■ **ACTIVITY**: Please list all lines of the material below in which the string "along" occurs.

▶

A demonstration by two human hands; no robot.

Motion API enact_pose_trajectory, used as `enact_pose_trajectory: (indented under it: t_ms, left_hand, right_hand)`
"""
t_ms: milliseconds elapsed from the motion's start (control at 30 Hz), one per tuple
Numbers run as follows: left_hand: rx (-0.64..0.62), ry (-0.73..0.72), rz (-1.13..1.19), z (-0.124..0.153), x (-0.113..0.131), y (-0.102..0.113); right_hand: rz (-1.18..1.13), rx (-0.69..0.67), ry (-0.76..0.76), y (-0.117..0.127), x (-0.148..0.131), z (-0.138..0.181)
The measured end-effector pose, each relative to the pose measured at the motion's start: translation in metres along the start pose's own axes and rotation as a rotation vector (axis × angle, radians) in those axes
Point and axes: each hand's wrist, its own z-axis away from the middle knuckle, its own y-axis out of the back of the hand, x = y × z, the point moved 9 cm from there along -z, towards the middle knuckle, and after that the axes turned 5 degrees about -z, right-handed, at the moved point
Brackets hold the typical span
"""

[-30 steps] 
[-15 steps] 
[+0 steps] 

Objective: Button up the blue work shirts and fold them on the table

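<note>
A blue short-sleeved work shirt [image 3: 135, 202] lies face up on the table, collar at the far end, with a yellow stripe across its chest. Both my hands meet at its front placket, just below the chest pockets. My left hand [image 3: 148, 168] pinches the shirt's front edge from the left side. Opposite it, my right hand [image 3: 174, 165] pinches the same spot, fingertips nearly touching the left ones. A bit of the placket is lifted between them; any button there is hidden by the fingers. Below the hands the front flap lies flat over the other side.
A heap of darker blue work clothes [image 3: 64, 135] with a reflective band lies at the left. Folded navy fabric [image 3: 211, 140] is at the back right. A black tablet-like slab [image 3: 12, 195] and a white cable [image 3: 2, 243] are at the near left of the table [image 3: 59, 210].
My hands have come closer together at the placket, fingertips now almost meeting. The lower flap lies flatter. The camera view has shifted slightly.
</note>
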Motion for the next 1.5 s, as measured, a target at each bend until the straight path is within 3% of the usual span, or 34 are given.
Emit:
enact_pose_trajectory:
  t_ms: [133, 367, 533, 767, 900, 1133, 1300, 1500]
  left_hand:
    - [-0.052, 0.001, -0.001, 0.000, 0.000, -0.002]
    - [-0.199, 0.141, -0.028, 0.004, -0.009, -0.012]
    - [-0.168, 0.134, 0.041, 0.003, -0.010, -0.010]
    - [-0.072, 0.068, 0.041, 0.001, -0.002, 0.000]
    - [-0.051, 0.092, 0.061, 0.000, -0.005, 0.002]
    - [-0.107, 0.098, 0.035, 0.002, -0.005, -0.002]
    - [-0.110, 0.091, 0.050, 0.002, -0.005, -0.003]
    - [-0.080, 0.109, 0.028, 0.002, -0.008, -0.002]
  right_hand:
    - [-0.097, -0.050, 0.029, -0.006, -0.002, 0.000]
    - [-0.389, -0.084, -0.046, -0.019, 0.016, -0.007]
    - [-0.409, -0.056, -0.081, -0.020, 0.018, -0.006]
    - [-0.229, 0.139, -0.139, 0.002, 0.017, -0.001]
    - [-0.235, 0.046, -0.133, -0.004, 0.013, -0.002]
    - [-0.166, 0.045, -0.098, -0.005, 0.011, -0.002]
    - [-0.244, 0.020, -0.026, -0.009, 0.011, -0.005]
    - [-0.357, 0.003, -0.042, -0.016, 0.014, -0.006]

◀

■ **EXERCISE RESPONSE**:
The measured end-effector pose, each relative to the pose measured at the motion's start: translation in metres along the start pose's own axes and rotation as a rotation vector (axis × angle, radians) in those axes
Point and axes: each hand's wrist, its own z-axis away from the middle knuckle, its own y-axis out of the back of the hand, x = y × z, the point moved 9 cm from there along -z, towards the middle knuckle, and after that the axes turned 5 degrees about -z, right-handed, at the moved point

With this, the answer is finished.